THURSDAY, Jan. 22 (HealthDay News) -- People with psoriasis can get valuable educational, psychological and social support from online communities, a U.S. study finds.

It included 260 adults who took part in one of five online support groups. The participants -- mostly white, female, college-educated and averaging 40 years old -- included 188 (73.7 percent) with moderate or severe psoriasis and 206 (79.9 percent) who rated their health as average or better.

The availability of resources was the key factor in their use of an online support group, followed by convenience, access to good advice and lack of embarrassment when dealing with personal issues. In addition, about three-fourths of the participants said anonymity was an important feature of online support use.

The study found that 49.5 percent of participants said they believed their quality of life improved, and 41 percent perceived improvements in psoriasis severity, after they joined an online group. The findings were published in the January issue of Archives of Dermatology.

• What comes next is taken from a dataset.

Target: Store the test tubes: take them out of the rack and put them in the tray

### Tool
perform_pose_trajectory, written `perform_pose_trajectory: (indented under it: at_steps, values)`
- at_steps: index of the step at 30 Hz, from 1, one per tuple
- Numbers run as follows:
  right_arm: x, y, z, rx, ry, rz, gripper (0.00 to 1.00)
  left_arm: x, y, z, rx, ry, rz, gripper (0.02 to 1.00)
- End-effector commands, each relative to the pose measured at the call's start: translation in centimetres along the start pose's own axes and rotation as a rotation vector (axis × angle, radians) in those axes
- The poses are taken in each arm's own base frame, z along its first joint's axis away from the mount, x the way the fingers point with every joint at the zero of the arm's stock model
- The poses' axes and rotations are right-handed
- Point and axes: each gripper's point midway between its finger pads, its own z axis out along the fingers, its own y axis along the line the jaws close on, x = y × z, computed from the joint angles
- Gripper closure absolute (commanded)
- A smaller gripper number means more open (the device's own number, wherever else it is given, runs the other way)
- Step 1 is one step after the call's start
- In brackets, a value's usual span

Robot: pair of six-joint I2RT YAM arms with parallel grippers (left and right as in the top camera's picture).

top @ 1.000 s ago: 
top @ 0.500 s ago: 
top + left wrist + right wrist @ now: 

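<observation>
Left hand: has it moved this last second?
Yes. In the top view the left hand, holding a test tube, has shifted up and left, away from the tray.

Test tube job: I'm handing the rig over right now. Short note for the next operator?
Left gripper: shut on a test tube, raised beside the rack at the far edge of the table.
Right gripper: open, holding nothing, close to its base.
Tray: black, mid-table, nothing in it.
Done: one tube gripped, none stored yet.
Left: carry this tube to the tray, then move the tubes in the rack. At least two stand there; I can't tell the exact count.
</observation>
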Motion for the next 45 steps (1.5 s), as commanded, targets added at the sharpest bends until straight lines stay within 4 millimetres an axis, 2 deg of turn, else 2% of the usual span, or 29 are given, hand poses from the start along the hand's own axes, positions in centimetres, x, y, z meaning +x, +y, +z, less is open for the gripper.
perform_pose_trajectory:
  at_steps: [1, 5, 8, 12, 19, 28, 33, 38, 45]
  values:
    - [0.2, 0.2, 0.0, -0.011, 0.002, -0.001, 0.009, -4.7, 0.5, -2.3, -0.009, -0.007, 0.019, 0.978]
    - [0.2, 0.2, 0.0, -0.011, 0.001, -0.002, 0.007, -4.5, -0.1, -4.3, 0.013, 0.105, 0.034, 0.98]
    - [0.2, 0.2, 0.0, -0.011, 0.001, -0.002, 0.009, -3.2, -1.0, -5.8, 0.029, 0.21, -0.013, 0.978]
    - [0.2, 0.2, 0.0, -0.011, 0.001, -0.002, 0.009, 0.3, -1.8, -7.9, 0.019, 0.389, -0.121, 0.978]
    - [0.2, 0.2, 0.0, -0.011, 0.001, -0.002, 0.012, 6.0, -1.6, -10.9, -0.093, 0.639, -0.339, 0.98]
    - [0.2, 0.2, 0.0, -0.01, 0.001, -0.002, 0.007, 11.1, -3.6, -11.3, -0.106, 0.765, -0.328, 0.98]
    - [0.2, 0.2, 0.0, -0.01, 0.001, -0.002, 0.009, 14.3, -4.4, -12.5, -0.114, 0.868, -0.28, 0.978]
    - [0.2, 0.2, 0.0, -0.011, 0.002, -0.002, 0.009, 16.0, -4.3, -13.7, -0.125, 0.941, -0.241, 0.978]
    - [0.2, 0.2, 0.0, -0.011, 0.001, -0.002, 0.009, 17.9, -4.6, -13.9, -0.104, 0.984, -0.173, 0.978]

"Although online psoriasis support groups are still in their nascent stage, they have captured a loyal and growing audience," wrote Shereene Z. Idriss and colleagues at the Center for Connected Health, Massachusetts General Hospital and Harvard Medical School, all in Boston. "The dermatology community should consider leveraging the infrastructure of online support groups to build on delivering personalized and integrated medical care to individuals affected by psoriasis."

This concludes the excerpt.